## YOUR ASSIGNMENT
Which lines in the listing below contain "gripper"? Copy each of them.

## GIVEN INFORMATION
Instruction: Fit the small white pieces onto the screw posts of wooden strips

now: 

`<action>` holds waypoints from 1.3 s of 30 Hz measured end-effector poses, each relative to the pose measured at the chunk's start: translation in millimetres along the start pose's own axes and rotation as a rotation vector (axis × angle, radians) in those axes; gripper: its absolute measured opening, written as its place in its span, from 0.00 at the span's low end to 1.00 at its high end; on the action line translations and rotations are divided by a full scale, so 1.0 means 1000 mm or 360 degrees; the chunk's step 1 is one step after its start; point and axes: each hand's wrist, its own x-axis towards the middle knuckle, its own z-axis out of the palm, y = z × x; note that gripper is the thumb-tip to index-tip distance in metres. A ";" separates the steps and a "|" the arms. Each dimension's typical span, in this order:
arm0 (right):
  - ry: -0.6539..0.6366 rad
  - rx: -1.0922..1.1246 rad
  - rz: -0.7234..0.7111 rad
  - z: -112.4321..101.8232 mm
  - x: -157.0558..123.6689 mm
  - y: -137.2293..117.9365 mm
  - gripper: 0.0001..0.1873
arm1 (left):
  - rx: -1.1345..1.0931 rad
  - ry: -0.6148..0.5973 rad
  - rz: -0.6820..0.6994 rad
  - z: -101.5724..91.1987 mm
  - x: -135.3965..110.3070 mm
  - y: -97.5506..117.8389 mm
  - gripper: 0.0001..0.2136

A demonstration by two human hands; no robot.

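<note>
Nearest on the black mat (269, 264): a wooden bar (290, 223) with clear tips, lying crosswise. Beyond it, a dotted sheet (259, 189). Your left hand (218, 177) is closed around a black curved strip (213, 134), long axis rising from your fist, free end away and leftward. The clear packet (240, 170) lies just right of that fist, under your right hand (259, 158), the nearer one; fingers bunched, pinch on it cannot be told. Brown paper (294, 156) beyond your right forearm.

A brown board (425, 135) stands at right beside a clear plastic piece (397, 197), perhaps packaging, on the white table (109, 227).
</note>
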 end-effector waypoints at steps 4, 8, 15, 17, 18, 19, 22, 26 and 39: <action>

## EXERCISE OUTPUT
`<action>` holds waypoints from 1.3 s of 30 Hz measured end-effector poses, each relative to the pose measured at the chunk's start: translation in millimetres along the start pose's own axes and rotation as a rotation vector (axis × angle, radians) in those axes; gripper: its absolute measured opening, written as its place in its span, from 0.00 at the span's low end to 1.00 at its high end; on the action line translations and rotations are divided by a full scale, so 1.0 means 1000 mm or 360 degrees; the chunk's step 1 is one step after its start; point and axes: each hand's wrist, its own x-axis towards the middle knuckle, its own z-axis out of the palm, y = z × x; note that gripper is the thumb-tip to index-tip distance in metres. A ";" separates the steps and a "|" the arms. Each dimension's typical span, in this order:
  - gripper: 0.0001..0.1873
  - gripper: 0.0001..0.2136

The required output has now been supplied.